### PROBLEM STATEMENT
Print out the data that follows exactly, character for character, apart from the pictures.

START AVAILABLE DATA

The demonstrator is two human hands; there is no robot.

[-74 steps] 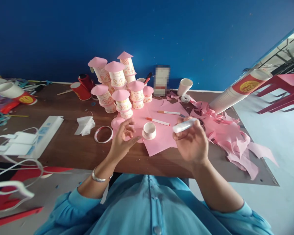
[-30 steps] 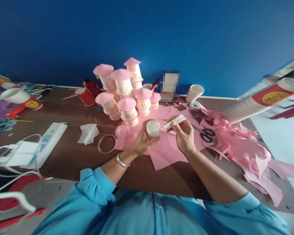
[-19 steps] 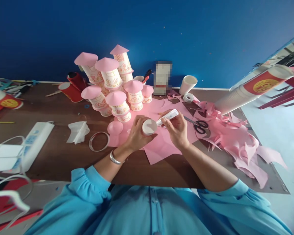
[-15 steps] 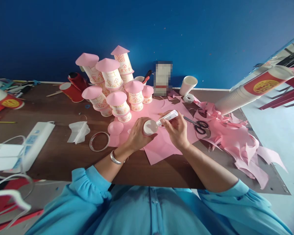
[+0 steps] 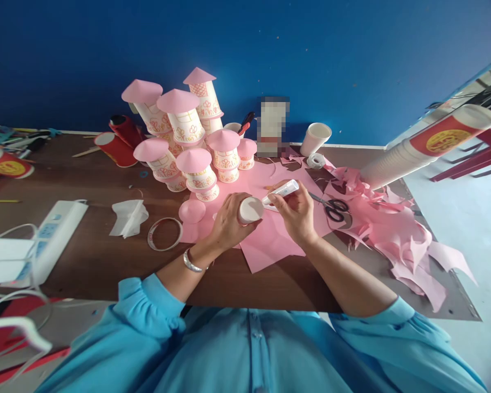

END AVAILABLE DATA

### SOLVED EXERCISE
The demonstrator is two human hands; there is no robot.

[-74 steps] 
[-30 steps] 
[-19 steps] 
[-15 steps] 
[+0 steps] 

The answer given above is complete as it stands.